Identify all lines below that hold "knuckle" and collect them.

- **Records contained in a dataset**
--- START ---
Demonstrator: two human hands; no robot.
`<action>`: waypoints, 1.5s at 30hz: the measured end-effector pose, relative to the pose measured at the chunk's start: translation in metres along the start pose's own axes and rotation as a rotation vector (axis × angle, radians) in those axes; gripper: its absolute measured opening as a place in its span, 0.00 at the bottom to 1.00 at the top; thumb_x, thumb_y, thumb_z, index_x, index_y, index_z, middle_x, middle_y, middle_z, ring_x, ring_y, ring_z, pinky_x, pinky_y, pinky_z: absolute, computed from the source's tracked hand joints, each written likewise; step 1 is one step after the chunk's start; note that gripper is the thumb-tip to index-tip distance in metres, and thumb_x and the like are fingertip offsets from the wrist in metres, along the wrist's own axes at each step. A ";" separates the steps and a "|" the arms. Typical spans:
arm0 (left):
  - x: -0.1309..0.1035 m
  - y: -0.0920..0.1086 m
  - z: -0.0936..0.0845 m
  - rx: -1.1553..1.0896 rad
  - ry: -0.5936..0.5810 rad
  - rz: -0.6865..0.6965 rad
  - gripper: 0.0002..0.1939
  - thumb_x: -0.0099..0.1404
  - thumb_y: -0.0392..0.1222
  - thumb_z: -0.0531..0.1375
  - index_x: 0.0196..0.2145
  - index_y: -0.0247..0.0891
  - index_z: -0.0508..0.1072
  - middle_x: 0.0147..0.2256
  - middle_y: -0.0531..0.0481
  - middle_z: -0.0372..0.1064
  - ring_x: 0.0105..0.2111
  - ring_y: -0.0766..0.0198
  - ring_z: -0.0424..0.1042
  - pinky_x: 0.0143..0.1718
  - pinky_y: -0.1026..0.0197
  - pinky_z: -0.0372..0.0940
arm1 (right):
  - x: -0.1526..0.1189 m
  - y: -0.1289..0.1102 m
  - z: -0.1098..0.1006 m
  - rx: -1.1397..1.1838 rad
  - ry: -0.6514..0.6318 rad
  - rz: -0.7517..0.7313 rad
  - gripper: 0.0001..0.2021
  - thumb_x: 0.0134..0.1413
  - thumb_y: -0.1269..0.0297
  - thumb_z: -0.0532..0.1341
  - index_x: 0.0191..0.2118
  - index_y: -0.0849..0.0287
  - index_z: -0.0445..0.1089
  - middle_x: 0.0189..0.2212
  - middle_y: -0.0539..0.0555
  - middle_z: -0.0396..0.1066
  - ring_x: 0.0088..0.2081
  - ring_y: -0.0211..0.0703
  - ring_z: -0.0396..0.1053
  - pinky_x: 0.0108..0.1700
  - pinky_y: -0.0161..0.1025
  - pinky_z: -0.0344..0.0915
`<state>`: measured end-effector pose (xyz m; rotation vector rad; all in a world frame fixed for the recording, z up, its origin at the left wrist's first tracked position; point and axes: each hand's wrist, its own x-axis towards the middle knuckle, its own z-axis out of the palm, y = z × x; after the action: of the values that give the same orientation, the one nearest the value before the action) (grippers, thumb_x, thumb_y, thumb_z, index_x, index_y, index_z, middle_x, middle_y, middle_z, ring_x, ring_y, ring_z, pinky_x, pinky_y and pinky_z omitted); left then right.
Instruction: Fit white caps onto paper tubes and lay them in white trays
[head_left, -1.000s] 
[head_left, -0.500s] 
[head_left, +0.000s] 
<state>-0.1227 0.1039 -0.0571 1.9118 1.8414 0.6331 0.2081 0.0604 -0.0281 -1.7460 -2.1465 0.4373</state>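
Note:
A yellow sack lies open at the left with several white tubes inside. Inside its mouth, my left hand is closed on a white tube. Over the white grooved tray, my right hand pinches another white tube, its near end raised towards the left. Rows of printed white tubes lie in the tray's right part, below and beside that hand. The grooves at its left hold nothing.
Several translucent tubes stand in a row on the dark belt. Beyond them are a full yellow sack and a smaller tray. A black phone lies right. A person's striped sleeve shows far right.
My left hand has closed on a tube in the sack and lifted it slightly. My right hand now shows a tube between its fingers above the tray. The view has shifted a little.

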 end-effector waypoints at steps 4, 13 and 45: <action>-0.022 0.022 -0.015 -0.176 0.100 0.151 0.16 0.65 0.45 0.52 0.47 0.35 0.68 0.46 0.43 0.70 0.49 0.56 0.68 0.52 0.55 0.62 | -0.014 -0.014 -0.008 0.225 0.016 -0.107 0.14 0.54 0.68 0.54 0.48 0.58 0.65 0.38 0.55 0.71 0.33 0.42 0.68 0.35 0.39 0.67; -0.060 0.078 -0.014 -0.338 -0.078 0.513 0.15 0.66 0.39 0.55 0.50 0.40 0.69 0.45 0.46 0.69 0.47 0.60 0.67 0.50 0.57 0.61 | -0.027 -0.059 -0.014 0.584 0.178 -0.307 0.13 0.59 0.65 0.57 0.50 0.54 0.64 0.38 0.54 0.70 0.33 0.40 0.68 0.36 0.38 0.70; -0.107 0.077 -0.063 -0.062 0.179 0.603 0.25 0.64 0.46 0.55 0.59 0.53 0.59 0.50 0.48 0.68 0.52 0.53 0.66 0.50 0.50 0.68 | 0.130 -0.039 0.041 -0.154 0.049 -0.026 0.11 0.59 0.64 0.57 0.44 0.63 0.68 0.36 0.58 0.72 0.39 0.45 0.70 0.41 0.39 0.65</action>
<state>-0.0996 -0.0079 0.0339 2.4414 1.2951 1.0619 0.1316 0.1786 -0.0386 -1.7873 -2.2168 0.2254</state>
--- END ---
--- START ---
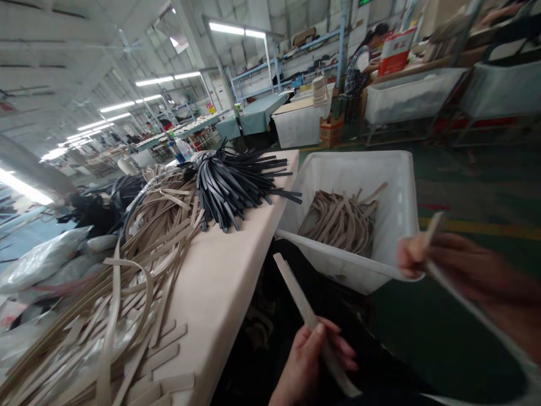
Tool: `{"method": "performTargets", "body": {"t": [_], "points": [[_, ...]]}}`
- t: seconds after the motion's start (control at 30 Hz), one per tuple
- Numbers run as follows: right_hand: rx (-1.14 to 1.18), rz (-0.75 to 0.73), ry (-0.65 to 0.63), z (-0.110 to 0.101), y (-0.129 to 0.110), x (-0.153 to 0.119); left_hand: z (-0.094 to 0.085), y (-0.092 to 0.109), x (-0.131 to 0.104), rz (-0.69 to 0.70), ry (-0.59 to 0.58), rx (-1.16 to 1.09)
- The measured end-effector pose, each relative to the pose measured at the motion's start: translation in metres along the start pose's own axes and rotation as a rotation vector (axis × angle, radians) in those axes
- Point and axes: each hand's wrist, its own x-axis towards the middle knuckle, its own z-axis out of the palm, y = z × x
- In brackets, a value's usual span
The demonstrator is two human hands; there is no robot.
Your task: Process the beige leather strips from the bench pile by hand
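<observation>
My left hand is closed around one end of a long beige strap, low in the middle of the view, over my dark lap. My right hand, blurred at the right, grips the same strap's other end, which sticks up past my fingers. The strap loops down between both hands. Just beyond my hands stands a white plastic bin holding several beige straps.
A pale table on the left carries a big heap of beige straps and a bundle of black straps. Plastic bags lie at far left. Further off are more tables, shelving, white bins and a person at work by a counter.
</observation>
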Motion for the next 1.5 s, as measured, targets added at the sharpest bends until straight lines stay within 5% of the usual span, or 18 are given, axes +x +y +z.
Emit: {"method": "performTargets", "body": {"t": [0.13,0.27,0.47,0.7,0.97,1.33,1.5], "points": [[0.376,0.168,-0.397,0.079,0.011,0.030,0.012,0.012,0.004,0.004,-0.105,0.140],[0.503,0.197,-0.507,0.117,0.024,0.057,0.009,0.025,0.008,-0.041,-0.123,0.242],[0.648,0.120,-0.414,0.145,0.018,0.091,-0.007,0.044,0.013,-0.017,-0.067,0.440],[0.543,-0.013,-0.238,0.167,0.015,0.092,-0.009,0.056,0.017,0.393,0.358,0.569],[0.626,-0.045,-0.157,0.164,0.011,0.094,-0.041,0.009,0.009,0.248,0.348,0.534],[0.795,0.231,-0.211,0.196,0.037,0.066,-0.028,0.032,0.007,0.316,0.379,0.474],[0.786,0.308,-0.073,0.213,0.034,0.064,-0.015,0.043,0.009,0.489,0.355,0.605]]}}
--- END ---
- **SOLUTION TO THE PROBLEM**
`<state>`: measured end-effector pose (xyz m; rotation vector rad; all in a world frame fixed for the recording, z up, its origin at the left wrist's first tracked position; point and axes: each hand's wrist, its own x-axis towards the middle knuckle, its own z-axis out of the palm, y = z × x; after the action: of the values that give the same orientation, the one nearest the value before the action) (grippers, thumb_x, thumb_y, thumb_z, index_x, index_y, index_z, middle_x, middle_y, middle_z, ring_x, ring_y, ring_z, pinky_x, pinky_y and pinky_z omitted); left then right.
- Point and axes: each hand's wrist, its own x-axis towards the middle knuckle, its own z-axis out of the palm, y = z × x

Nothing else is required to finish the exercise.